Best to talk to your tax advisor, but generally you'd pay tax on your share (half in this case) on any interest income or dividend derived from a co-owned investment account. Where it gets iffy is any inheritance tax, again, that's something you really need to talk to a tax person about. If that's the only thing you inherited you *probably* don't have any inheritence tax, but I'm NOT an attorney or tax advisor.

Anne
 
I'd speak with a CPA who specializes in Estate Taxes. There are still about a dozen states or so who impose an Inheritance Tax. And Federal government imposes an Estate Tax on an estate worth more than $675,000.
 
Heavens - I wish it were that much - nope, just a simple CD for a little bit of money!
 

I am an accountant - and can answer your question correctly - the interest accrued before your aunts death is actually taxable on your aunts final tax return. The interest accrued on the CD after her death would be taxable to you. Only the interest is taxable, not the principal, that is tax free as inherited property. I am assuming the CD was a POD (payable on death). And FYI and the taxable estate is now up to $1,500,000, hasn't been $675,000 since 2001, thank goodness!!
 
Wow...I thought it wasn't going up 1.5 million for another 5 years. That is a very good thing indeed. I think I'm thinking of that other repealing of the estate tax in 2010. But I guess that's not finalized either.

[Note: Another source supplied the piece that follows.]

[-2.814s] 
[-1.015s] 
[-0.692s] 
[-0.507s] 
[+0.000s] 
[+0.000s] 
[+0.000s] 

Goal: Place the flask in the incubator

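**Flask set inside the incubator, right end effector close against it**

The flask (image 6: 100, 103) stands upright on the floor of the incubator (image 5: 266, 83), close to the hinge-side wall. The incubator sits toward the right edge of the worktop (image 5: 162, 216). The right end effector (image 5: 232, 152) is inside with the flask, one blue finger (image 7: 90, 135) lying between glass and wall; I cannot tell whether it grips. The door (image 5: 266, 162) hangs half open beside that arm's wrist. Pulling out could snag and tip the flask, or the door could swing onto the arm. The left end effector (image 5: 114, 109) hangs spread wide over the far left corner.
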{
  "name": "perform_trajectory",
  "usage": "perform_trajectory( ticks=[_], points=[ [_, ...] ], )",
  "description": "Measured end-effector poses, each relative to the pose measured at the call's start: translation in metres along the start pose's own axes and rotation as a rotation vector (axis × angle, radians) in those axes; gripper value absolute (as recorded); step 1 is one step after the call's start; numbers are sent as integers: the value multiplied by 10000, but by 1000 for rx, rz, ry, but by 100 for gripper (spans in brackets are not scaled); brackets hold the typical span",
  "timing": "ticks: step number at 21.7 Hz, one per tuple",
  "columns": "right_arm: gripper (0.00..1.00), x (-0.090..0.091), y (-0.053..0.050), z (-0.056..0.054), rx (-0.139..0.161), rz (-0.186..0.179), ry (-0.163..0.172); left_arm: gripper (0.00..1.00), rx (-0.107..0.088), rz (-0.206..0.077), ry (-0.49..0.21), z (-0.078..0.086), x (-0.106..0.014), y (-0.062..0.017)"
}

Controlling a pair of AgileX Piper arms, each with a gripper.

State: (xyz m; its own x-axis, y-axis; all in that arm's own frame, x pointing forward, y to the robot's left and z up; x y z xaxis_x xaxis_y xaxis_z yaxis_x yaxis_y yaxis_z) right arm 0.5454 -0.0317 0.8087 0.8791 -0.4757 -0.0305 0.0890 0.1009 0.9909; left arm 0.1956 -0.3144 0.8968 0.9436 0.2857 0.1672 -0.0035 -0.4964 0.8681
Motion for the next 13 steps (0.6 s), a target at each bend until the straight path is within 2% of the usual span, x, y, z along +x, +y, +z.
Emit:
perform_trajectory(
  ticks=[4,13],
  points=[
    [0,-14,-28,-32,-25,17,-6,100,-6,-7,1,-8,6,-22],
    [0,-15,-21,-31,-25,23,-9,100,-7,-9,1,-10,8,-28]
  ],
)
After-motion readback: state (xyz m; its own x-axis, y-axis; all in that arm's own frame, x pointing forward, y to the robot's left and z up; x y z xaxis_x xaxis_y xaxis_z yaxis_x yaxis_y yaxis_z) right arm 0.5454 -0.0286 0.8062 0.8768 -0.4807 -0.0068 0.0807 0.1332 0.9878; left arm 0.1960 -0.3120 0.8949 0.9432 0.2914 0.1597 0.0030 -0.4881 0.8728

It's interesting to me that they have finally increased the level at which Estates are taxed. It would seem to be sort of useless for most folks because estates left to children/kin are forecast to go down dramatically as BabyBoomers will need every penny to fund their own retirements...
 
CHJAN - Thank you so much - one other ? - how do we split the tax? Does only one of us pay the tax on a return and the other person pay extra money when cashing the CD? That isn't very clear, but who will list the interest income on their tax return? Thanks so much!
 
You should only have to claim the interest that has accumulated since the date of your aunt's death. The interest that accumulated on the CD before your aunt's death is claimed on your aunt's final return.

Is the interest on the CD being reported in your aunt's social security number? - If so then the portion accumulated since her death is easy - you claim half, your mother claims half. If the interest is reported in your social security number only, then it is a bit more complicated but here goes! - You still claim the whole amount, then on the next line of the Schedule B (that is where interest is reported on your tax return) you subtract half and the description is "nominee interest". You are then suppose to also issue the other person, your mother, a 1099INT document for her portion. The bank will normally issue a 1099INT document in the name and social security number of the owner of the "interest".

Make sense? Things might become clearer once the bank issues their end of year tax statements.
 
Great - I think I get it! She also left me a bond from 1955 :earseek: It has $8000.00 in interest and actually stopped ecruing interest in 1995. I will have to cash it next year and I know I will pay a ton of tax on it! Like Scarlett O' Hara - I'll worry about that tomorrow! :rotfl:
 
MayMom said:
CHJAN - Thank you so much - one other ? - how do we split the tax? Does only one of us pay the tax on a return and the other person pay extra money when cashing the CD? That isn't very clear, but who will list the interest income on their tax return? Thanks so much!

If you are splitting the bond 50/50 you'll each pay 50% of all costs.